2] Leibowitz SF. Reciprocal hunger-regulating circuits involving alpha
and beta-adrenergic receptors located respectively in the ventromedial
and lateral hypothalamus. Proc. Nat. Acad. Sci. USA. 1970;67(2):1063-
1070.
3] The American Heritage® Dictionary of the English Language. Time. New
York, NY: Houghton Mifflin, 2011.
4] Ivey DG, Hume JNP. Physics. New York, NY: Ronald Press, 1974, p. 65.
5] LePoidevin, R. The experience and perception of time. In: Zalta EN.
The Stanford encyclopedia of philosophy. 2004.
6] Frank, A. Cosmology and culture at the twilight of the Big Bang, New
York,NY: Free Press, 2011, p. xv.
7] St. Augustine. Confessions. New York, NY: Simon and Brown, 2012.
8] Rynasiewicz R. Newton's views on space, time, and motion.

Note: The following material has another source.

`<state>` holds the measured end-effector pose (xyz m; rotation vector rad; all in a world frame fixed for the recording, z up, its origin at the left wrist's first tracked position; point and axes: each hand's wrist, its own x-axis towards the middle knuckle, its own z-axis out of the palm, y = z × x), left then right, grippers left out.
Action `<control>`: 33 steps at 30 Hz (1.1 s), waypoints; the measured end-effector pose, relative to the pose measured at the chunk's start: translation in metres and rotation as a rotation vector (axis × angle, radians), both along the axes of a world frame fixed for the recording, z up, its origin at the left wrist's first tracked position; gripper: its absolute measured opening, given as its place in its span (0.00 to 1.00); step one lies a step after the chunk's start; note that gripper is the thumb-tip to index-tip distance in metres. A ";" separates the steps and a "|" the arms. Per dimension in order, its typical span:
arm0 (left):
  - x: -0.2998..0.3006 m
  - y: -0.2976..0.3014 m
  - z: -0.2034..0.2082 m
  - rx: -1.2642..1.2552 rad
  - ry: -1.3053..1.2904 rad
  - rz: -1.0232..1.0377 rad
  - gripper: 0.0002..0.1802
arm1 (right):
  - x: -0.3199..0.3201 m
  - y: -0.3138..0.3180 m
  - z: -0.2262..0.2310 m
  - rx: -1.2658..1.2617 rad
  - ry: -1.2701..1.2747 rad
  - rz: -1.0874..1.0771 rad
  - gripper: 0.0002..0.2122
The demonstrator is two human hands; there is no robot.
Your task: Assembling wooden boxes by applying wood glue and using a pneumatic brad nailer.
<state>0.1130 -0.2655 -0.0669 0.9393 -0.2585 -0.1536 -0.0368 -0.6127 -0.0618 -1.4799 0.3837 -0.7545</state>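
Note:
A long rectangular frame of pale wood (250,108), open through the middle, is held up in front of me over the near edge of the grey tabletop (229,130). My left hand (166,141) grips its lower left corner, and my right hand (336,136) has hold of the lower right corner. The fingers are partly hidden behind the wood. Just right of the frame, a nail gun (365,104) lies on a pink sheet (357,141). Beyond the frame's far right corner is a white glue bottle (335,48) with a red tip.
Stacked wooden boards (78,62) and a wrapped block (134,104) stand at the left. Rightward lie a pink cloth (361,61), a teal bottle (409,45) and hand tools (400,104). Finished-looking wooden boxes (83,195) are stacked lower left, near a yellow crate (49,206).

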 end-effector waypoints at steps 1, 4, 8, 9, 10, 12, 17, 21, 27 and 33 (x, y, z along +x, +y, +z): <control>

Stanford
Encyclopedia of Philosophy, Stanford, CA: Stanford Unviersity Press,
2004.
9] Burnham D. Gottfried Wilhelm Leibniz (1646–1716) Metaphysics. Space,
Time, and Indiscernibles. The Internet Encyclopedia of Philosophy.
http://www.iep.utm.edu/leib-met/#H7. Retrieved 2012-08-17.
10] McCormick M. Immanuel Kant (1724–1804) Metaphysics: Kant's
Transcendental Idealism. The Internet Encyclopedia of Philosophy.